Tout ce que la France compte de célébrités, de personnalités influentes, d’observateurs autorisés, d’animateurs en quête de scandale, tout ce beau monde se déchire autour de l’affaire Depardieu. Que faire de ce monstre sacré ? Le défendre ou le lyncher ? Aïe…
Disons-le tout de suite, cette chronique ne porte pas sur les faits reprochés à Gérard Depardieu. Des accusations ont été portées, et la justice des hommes tranchera.
Une question plus essentielle est au cœur du présent propos. Entre le soutien d’un président de la république à « l’immense acteur », « fierté de la France », et le déchaînement des collectifs féministes à l’encontre de ce même comédien, une petite voix cherche à se faire entendre : Il faudrait « distinguer l’homme de l’artiste ». Qu’entend-on par-là ? Comment opérer une telle séparation ?
Une première approche consiste à poser un jugement différencié entre l’homme et son œuvre. Il semble possible, en effet, de porter un jugement moral négatif sur un homme, et un jugement évaluatif positif sur son art. On peut, par exemple, blâmer l’écrivain Céline pour ses opinions antisémites, mais considérer que son livre, « Voyage au bout de la nuit » est un chef-d’œuvre de la littérature française. Relevons que cet exercice a des limites. Si Hitler avait peint d’honorables paysages, il est probable que ses agissements auraient jeté une ombre indélébile sur ses tableaux.

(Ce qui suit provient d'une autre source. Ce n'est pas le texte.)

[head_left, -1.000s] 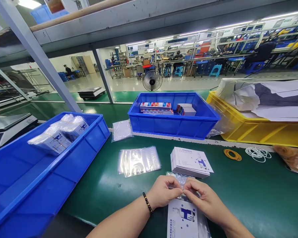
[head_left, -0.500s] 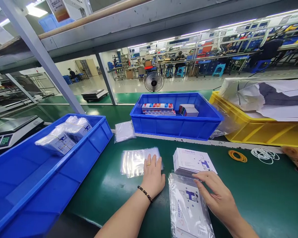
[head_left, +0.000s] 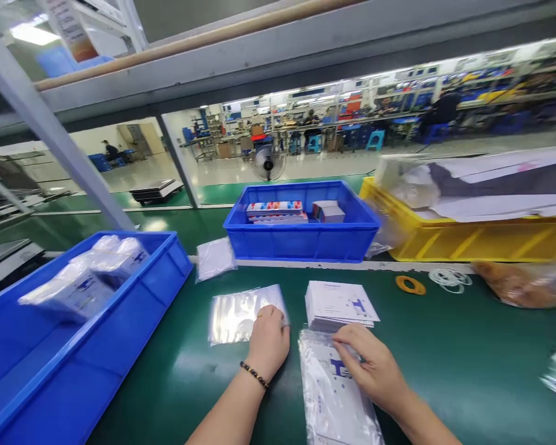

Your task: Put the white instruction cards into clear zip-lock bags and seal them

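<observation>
My left hand (head_left: 269, 343), a bead bracelet on its wrist, rests on the right part of a pile of clear plastic bags (head_left: 234, 315), its fingers curled in on the film. Thumb and forefinger of my right hand (head_left: 368, 364) are closed at the mouth of a clear bag (head_left: 312, 377). White printed booklets (head_left: 328, 402) with a purple picture lie inside that bag. Just beyond it stands a neat stack of similar white booklets (head_left: 338, 300). My fingertips hide part of the bag's upper edge.
A blue bin (head_left: 167, 290) with bagged bundles stands left; another blue bin (head_left: 301, 241) with small boxes stands behind. A yellow bin (head_left: 472, 244) is at back right. Orange bands (head_left: 410, 285), white bands (head_left: 449, 279) and a white packet (head_left: 215, 258) lie on the green table.
The fingers of my left hand have curled from lying flat on the bags. My right hand keeps its grip at the bag's mouth. The view has turned right.
</observation>
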The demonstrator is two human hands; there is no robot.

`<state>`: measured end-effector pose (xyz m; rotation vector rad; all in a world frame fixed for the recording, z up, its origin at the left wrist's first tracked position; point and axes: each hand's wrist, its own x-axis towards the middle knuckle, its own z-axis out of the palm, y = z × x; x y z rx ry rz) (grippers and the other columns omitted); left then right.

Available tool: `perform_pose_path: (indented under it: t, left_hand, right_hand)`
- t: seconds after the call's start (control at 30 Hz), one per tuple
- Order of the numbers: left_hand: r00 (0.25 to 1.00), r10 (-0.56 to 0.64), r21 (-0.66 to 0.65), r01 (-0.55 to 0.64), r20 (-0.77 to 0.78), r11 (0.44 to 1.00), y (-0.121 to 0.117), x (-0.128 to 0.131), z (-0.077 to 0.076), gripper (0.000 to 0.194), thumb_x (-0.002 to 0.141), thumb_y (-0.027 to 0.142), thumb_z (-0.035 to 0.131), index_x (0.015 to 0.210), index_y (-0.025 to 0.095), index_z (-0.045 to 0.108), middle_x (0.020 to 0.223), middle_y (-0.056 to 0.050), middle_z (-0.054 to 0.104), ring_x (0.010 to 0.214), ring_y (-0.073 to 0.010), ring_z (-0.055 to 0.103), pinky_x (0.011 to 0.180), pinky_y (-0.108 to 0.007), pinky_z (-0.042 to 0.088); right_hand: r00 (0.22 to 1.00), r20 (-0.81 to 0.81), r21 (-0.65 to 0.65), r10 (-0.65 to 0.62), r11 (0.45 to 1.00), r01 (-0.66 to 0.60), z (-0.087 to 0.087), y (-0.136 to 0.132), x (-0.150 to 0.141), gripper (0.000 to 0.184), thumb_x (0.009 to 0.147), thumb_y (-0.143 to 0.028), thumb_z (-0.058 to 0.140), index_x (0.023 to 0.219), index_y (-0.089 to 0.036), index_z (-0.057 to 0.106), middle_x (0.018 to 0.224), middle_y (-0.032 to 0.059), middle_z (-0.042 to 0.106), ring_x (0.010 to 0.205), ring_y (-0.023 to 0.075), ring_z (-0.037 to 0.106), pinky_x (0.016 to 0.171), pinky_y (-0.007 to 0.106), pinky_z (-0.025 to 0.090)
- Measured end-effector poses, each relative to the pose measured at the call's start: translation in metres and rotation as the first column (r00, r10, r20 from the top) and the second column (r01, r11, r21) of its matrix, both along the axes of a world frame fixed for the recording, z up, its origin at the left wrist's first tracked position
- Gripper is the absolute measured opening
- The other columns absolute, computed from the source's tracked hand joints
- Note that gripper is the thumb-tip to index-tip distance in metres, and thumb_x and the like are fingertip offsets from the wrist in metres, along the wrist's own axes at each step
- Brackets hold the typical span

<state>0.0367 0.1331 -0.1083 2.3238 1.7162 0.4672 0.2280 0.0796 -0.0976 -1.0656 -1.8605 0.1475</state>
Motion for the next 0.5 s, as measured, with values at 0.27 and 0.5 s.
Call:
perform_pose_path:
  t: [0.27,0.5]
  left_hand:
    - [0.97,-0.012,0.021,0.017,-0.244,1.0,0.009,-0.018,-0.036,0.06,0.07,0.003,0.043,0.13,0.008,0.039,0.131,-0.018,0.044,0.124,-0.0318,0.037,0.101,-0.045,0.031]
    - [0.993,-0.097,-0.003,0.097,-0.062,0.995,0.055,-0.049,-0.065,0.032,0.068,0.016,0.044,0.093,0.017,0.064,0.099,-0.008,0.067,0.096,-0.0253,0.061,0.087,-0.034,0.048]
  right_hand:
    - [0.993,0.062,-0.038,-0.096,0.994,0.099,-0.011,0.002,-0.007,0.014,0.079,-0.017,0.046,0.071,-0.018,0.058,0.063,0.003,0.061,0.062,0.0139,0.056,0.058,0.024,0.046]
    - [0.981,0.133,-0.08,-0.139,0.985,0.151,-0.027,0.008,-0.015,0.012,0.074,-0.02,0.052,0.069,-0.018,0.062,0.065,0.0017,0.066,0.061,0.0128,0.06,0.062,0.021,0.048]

Hormis de tels cas extrêmes, la séparation entre l’homme et son œuvre paraît envisageable.
La cloison entre l’homme et l’artiste
Mais une autre interprétation de la distinction entre l’homme et l’artiste est possible : Il s’agirait de porter un jugement moral négatif sur l’homme et un jugement critique mélioratif sur l’artiste. Par exemple, Céline serait un homme abject, mais un écrivain extraordinaire. Une telle séparation étanche est soutenable, mais à une condition : L’individu en question doit avoir lui-même posé cette cloison infranchissable entre ce qu’il est en tant qu’humain, et ce qu’il est en tant qu’artiste ou homme de culture.
Qu’est-ce que cela signifie ? Cela signifie qu’un écrivain, un comédien, un musicien ou même un politicien doit absolument éviter toute porosité entre la personne célèbre, et l’homme privé, sous peine de fusionner lui-même ces deux entités, et d’être pris à son propre piège.
Illustration. Céline était antisémite. Il aurait pu ne jamais étaler ses opinions antisémites dans ses écrits et livrer une œuvre exempte de cette empreinte infamante. Il ne l’a pas fait, et pour cette raison, jamais l’écrivain ne sera jugé totalement indépendamment de l’homme. Céline restera un écrivain antisémite.
Symétriquement, un comédien célèbre qui use de son statut de monstre sacré pour agir, dans sa vie d’homme, de façon inappropriée ou criminelle envers les femmes, franchit lui-même la ligne qui sépare l’artiste de l’homme. Plus jamais il ne pourra exiger que l’artiste soit jugé indépendamment de l’homme, car il aura lui-même créé l’amalgame. Son image publique sera alors assurément ternie par celle de l’homme privé.